» What is being asked
The listing below is to be given again in full and word for word, without its images.

——————————

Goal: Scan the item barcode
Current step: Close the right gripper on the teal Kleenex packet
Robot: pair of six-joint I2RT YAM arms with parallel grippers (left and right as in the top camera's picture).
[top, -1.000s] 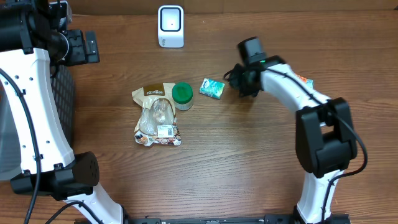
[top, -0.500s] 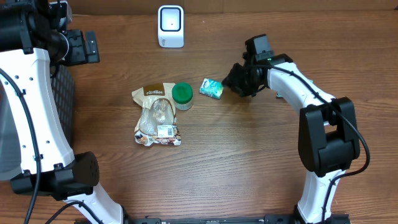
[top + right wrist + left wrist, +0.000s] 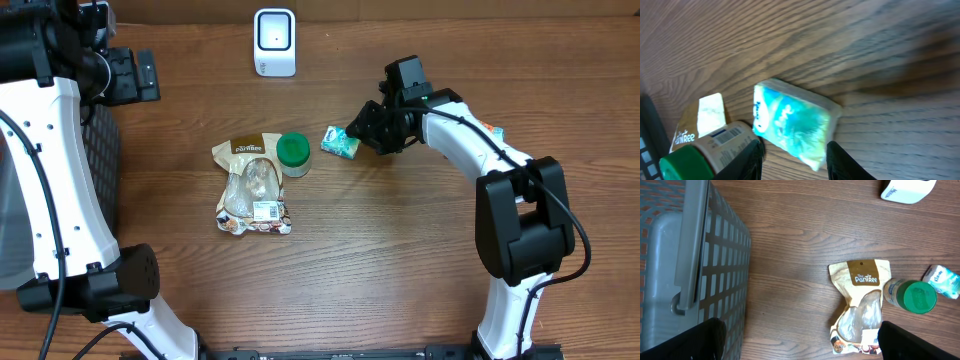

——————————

» Solution to the exercise
Goal: Scan the item barcode
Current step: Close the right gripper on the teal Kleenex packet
Robot: pair of six-joint I2RT YAM arms with parallel grippers (left and right as in the top camera's picture).
[top, -1.000s] 
[top, -0.500s] 
[top + right wrist + left wrist, +0.000s] 

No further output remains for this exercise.